#Debugging Hard Problems
by Alex Gaynor

[watch the talk here](https://www.youtube.com/watch?v=ij99SGGEX34)

[slides are here](https://speakerdeck.com/alex)


# What is debugging?
- When does this bug occur?
    -when I do x, my server crashes
- why does it happen?
- how do we fix it



Hard problem: the stuff I normally do isn't working
Hard problem is not: a test failing

## Things that lead to hard problems
 - timing or order dependent
 - crosses module boundaries
     - imprecise API details
 - threads
 - independently "safe" failures conspiring
 
    - a big bug made of many small bugs

## Ground rules
- Everything is in scope
    - the os
    - the stdlib
    - ... stuff you don't normally think about
    - __but__ chances are you're not the first person to find it if it is
- Read __all__ of the source
    - documentation is good, but can be out of sync with the code
    - read your source code
    - read your dependencies' source code
- Trust nothing
    - verify your assumptions
        - e.g. don't assume your file is actually closing when you call close()
            - maybe someone monkey patched it... so don't skip it when stepping in pdb
        - don't be arrogant
- Write down what you do while debugging
    - here's what I tried already
        -here's what happened
    - commit experiments to branches

## Tools to use
- Your debugger!
- OS tracing (strace etc) to see system calls your program makes
    - lsof
    - netstat
    - htop
    - iotop
    - /proc
    - osquery (released by facebook) - make a DB from what your system is doing
- an editor you like reading

## Techniques
- Pair debugging
    - Talk to someone (or a rubber duck) about the problem
    - Helps spot misunderstandings or bad assumptions
- Minimization
    - Find the simplest example that can reproduce the problem
        - eg, replace a call with a hard-coded result
    - be careful with intermittent bugs though!

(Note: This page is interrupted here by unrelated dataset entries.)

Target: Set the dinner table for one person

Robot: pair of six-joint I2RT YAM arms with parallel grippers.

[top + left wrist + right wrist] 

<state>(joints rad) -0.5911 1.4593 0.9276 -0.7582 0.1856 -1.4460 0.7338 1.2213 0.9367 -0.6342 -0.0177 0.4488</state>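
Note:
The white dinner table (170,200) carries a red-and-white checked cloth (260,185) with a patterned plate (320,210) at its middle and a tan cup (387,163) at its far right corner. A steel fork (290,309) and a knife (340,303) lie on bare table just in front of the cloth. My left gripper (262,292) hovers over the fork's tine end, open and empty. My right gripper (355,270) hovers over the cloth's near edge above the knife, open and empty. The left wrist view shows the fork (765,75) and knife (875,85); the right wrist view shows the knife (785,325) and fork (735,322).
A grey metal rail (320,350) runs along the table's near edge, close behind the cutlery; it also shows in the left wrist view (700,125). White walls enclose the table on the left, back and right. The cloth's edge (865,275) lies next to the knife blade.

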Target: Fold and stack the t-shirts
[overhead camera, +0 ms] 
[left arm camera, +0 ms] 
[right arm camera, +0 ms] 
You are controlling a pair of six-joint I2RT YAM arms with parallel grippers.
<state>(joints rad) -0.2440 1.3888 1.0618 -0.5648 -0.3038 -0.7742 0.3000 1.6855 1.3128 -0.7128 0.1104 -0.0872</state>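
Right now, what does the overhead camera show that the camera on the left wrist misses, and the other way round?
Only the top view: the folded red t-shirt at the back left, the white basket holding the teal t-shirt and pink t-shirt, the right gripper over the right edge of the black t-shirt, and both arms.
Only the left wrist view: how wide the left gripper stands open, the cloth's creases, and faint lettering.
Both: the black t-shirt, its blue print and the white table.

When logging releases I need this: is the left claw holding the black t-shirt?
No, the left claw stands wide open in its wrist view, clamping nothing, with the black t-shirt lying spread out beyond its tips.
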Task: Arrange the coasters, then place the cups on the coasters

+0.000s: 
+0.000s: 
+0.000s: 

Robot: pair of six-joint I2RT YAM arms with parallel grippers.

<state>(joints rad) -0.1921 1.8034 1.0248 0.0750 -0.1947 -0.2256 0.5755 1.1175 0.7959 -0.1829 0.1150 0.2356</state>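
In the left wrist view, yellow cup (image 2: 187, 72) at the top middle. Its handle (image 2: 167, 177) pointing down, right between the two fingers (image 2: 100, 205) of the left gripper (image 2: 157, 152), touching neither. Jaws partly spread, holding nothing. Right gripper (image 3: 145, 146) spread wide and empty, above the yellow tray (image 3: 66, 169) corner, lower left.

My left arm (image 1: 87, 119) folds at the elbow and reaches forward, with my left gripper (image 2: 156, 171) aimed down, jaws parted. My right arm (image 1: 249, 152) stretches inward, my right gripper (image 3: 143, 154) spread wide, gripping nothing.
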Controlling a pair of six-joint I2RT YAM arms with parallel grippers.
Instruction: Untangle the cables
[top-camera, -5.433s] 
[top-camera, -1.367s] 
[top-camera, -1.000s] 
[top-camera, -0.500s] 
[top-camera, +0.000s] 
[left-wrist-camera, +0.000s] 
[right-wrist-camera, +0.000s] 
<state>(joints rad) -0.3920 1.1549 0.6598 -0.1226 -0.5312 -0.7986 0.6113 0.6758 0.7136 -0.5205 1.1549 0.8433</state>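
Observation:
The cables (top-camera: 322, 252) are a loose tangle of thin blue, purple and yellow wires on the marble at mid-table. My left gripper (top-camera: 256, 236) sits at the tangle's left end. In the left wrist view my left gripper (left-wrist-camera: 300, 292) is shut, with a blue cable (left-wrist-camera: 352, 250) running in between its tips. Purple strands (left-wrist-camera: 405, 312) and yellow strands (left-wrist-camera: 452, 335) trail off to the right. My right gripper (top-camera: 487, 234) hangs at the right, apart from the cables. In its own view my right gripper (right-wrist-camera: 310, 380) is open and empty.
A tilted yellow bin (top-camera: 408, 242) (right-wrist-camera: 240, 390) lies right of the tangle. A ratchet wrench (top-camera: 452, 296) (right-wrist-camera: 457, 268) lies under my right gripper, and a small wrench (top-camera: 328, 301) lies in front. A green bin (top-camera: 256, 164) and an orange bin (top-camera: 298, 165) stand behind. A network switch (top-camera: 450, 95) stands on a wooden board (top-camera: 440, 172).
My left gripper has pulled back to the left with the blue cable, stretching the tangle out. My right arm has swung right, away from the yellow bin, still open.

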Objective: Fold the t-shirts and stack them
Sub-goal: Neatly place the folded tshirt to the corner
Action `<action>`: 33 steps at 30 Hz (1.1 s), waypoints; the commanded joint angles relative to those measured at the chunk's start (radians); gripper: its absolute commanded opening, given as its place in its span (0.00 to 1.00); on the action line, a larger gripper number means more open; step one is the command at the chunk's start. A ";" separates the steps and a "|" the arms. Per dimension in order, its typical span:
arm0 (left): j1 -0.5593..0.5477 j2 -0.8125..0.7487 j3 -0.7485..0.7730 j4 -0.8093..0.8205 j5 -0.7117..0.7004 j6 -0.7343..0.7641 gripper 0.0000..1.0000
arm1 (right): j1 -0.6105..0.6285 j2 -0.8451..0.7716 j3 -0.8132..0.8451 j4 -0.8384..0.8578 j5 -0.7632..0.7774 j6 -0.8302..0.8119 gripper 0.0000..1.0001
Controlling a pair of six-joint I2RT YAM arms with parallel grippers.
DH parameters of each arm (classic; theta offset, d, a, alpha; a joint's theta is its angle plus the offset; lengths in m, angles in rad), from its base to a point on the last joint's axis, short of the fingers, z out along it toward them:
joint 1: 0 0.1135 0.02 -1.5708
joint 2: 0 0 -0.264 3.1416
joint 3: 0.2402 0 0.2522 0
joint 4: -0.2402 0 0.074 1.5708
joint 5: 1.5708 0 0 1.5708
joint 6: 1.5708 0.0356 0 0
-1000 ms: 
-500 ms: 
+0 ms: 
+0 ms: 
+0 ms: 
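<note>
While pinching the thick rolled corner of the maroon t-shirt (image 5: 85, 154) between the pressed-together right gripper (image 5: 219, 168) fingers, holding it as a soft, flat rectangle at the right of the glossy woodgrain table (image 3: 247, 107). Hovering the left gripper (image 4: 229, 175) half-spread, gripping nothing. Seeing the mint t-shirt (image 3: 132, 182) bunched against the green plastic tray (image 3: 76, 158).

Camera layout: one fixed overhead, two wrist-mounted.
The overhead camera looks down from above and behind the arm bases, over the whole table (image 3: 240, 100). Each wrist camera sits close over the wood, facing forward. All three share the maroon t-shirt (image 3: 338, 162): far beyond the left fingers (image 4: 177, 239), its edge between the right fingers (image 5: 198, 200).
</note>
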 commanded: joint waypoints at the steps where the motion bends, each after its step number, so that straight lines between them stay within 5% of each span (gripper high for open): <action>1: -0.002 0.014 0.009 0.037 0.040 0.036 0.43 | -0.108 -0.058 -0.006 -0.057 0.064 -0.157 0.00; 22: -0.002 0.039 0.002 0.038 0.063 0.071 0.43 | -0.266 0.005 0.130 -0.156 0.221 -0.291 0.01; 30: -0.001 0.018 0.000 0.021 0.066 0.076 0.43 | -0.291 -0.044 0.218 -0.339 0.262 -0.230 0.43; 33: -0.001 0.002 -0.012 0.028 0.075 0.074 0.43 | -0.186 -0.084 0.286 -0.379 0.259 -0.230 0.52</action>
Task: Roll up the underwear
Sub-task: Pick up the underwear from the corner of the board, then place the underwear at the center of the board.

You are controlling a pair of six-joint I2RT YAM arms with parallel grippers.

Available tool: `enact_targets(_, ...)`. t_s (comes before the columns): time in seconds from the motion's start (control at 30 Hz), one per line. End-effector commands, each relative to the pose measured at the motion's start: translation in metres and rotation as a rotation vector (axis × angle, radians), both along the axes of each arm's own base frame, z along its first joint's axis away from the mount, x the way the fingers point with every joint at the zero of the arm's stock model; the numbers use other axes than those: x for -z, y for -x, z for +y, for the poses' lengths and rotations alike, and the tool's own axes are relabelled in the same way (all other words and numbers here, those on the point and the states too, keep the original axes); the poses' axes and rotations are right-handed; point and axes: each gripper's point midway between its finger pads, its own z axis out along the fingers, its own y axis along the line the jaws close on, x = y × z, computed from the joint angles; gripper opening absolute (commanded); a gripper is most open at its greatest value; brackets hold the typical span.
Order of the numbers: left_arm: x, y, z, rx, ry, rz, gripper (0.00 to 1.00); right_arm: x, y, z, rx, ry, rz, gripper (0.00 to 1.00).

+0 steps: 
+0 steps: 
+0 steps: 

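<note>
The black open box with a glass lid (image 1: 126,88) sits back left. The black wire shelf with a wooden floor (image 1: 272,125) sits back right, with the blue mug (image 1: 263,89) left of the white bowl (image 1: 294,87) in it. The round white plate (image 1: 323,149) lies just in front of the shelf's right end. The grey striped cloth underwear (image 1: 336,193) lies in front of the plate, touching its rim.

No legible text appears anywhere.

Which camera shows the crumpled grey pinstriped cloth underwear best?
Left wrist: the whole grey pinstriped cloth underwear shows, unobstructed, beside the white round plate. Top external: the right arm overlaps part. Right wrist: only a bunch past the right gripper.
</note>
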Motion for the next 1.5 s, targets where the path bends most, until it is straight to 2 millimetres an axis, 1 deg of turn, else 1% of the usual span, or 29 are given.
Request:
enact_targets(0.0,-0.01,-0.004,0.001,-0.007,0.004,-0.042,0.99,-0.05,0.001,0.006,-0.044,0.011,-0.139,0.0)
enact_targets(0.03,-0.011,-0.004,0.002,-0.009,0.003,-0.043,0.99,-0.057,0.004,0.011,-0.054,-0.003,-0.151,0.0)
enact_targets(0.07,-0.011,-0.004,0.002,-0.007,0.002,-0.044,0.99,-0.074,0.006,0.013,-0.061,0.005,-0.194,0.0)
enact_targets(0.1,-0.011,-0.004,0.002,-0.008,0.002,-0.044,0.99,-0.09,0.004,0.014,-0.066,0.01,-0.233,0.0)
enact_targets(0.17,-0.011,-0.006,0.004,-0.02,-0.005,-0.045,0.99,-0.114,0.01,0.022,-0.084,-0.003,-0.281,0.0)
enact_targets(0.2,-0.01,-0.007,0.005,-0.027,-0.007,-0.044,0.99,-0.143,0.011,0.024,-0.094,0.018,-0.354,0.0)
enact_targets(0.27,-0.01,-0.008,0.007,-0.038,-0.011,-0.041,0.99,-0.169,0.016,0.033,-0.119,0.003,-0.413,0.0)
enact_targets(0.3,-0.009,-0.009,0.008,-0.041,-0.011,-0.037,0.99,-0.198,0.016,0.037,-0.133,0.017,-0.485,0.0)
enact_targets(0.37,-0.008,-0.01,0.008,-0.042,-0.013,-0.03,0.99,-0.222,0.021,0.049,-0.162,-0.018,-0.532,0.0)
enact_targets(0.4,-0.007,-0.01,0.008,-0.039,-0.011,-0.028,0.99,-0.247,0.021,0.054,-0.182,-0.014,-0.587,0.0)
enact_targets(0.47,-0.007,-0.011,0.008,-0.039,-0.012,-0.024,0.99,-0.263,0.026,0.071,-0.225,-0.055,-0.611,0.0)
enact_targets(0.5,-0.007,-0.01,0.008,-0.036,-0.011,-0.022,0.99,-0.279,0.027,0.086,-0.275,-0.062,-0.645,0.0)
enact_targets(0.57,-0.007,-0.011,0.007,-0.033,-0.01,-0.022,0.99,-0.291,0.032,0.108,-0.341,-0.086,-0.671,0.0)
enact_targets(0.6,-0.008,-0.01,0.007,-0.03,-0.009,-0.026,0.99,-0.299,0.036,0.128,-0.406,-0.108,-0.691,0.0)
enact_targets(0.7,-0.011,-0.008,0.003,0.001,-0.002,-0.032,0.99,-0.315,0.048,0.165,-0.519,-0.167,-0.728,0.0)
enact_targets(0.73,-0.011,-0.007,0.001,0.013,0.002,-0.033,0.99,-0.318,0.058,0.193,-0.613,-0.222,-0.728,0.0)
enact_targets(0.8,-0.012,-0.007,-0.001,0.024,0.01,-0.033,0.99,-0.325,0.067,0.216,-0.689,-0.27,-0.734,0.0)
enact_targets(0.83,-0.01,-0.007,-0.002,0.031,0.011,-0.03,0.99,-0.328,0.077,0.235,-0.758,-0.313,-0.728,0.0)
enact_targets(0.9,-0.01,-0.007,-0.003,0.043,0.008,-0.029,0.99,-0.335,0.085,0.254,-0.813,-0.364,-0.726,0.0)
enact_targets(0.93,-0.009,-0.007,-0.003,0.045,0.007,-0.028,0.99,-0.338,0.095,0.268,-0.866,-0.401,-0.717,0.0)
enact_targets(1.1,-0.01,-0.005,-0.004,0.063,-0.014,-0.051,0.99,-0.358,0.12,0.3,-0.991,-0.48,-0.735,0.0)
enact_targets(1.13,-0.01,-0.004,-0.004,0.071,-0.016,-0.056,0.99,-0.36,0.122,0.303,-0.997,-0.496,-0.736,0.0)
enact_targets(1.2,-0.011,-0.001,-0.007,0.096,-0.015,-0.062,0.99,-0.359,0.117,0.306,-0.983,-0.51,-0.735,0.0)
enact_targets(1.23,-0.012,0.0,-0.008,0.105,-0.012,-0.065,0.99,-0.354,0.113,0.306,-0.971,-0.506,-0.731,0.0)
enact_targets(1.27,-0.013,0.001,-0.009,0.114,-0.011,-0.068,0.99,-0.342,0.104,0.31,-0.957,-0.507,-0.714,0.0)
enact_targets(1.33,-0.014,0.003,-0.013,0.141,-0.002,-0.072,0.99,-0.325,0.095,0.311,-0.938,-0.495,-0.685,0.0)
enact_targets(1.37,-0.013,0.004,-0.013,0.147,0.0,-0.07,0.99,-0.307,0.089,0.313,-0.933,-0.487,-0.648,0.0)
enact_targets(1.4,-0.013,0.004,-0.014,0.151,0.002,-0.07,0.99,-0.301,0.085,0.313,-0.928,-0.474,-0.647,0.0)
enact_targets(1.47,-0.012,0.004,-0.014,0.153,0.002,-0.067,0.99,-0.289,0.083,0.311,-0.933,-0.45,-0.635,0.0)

You might not be proving the cause
- Proximate cause
    - Look for the recent changes
        - but don't overlook the environment and how it interacts with the older code
    - git bisect is a good tool here
- Don't get distracted
    - while taking a close look, you're likely to find other issues
        - write these down, and continue your original task!
- Don't debug in production
    - Get the bug to happen in your dev environment
        - If you can't get this to happen, that's a big hint